▶ [YOUR OBJECTIVE]:
Give the data again exactly as it appears.

#### THE DATA ####

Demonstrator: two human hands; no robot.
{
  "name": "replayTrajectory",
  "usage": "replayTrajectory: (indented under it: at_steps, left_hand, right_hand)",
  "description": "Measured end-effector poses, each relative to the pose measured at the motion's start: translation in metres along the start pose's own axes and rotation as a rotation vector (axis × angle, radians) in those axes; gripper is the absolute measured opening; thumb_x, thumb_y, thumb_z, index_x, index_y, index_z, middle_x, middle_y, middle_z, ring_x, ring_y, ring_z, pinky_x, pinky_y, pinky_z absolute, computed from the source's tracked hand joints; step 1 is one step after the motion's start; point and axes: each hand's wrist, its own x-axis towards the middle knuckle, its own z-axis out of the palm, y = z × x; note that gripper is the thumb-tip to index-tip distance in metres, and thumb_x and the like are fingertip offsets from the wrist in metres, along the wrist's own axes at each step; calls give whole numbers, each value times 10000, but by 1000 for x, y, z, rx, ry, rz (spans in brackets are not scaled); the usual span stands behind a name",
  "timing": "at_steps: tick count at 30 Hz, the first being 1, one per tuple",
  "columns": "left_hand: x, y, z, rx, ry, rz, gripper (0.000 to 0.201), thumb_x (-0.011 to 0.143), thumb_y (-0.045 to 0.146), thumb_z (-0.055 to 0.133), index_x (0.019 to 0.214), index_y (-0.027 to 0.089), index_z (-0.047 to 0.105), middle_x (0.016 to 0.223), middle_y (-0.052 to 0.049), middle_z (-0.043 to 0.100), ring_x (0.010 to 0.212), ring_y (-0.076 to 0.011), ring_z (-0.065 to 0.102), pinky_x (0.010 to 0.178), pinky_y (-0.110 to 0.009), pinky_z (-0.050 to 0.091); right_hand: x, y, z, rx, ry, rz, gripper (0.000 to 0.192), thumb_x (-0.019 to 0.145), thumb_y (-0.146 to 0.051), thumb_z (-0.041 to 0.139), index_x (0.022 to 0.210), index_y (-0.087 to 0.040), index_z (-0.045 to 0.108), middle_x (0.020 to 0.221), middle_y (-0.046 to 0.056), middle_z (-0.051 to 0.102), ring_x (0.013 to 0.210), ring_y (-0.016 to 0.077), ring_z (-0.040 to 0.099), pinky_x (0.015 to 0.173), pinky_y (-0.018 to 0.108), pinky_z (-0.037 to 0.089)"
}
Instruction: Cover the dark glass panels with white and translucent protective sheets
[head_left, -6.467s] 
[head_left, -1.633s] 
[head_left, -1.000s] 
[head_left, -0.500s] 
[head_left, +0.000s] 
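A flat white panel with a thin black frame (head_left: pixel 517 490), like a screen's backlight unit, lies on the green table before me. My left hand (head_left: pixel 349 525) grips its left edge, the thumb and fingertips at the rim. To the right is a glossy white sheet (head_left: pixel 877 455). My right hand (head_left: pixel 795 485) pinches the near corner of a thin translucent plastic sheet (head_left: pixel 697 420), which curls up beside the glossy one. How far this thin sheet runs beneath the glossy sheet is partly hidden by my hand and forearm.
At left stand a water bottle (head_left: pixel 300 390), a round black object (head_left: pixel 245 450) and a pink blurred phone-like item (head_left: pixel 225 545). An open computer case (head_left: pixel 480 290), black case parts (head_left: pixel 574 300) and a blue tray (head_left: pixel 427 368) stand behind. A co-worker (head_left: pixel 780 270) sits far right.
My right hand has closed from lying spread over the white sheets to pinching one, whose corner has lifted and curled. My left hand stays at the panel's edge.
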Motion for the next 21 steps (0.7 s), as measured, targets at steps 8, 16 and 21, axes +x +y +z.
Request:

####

▶ [EXERCISE OUTPUT]:
Demonstrator: two human hands; no robot.
{
  "name": "replayTrajectory",
  "usage": "replayTrajectory: (indented under it: at_steps, left_hand, right_hand)",
  "description": "Measured end-effector poses, each relative to the pose measured at the motion's start: translation in metres along the start pose's own axes and rotation as a rotation vector (axis × angle, radians) in those axes; gripper is the absolute measured opening; thumb_x, thumb_y, thumb_z, index_x, index_y, index_z, middle_x, middle_y, middle_z, ring_x, ring_y, ring_z, pinky_x, pinky_y, pinky_z absolute, computed from the source's tracked hand joints; step 1 is one step after the motion's start; point and axes: each hand's wrist, its own x-axis towards the middle knuckle, its own z-axis out of the palm, y = z × x; note that gripper is the thumb-tip to index-tip distance in metres, and thumb_x and the like are fingertip offsets from the wrist in metres, along the wrist's own axes at each step; calls give whole numbers, each value times 10000, but by 1000 for x, y, z, rx, ry, rz (spans in brackets are not scaled); the usual span stands behind a name",
  "timing": "at_steps: tick count at 30 Hz, the first being 1, one per tuple",
  "columns": "left_hand: x, y, z, rx, ry, rz, gripper (0.000 to 0.201), thumb_x (-0.011 to 0.143), thumb_y (-0.045 to 0.146), thumb_z (-0.055 to 0.133), index_x (0.019 to 0.214), index_y (-0.027 to 0.089), index_z (-0.047 to 0.105), middle_x (0.016 to 0.223), middle_y (-0.052 to 0.049), middle_z (-0.043 to 0.100), ring_x (0.010 to 0.212), ring_y (-0.076 to 0.011), ring_z (-0.065 to 0.102), pinky_x (0.010 to 0.178), pinky_y (-0.110 to 0.009), pinky_z (-0.050 to 0.091); right_hand: x, y, z, rx, ry, rz, gripper (0.000 to 0.192), thumb_x (-0.019 to 0.145), thumb_y (-0.146 to 0.051), thumb_z (-0.041 to 0.139), index_x (0.022 to 0.210), index_y (-0.087 to 0.040), index_z (-0.045 to 0.108), middle_x (0.020 to 0.221), middle_y (-0.046 to 0.056), middle_z (-0.051 to 0.102), ring_x (0.013 to 0.210), ring_y (-0.016 to 0.077), ring_z (-0.040 to 0.099), pinky_x (0.015 to 0.173), pinky_y (-0.018 to 0.108), pinky_z (-0.037 to 0.089)"
}
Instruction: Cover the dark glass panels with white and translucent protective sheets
[head_left, -6.467s] 
[head_left, -1.633s] 
[head_left, -1.000s] 
[head_left, -0.500s] 
[head_left, +0.000s] 
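A flat white panel with a thin black frame (head_left: pixel 517 490), like a screen's backlight unit, lies on the green table before me. My left hand (head_left: pixel 349 525) grips its left edge, the thumb and fingertips at the rim. To the right is a glossy white sheet (head_left: pixel 877 455). My right hand (head_left: pixel 795 485) pinches the near corner of a thin translucent plastic sheet (head_left: pixel 697 420), which curls up beside the glossy one. How far this thin sheet runs beneath the glossy sheet is partly hidden by my hand and forearm.
At left stand a water bottle (head_left: pixel 300 390), a round black object (head_left: pixel 245 450) and a pink blurred phone-like item (head_left: pixel 225 545). An open computer case (head_left: pixel 480 290), black case parts (head_left: pixel 574 300) and a blue tray (head_left: pixel 427 368) stand behind. A co-worker (head_left: pixel 780 270) sits far right.
My right hand has closed from lying spread over the white sheets to pinching one, whose corner has lifted and curled. My left hand stays at the panel's edge.
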Motion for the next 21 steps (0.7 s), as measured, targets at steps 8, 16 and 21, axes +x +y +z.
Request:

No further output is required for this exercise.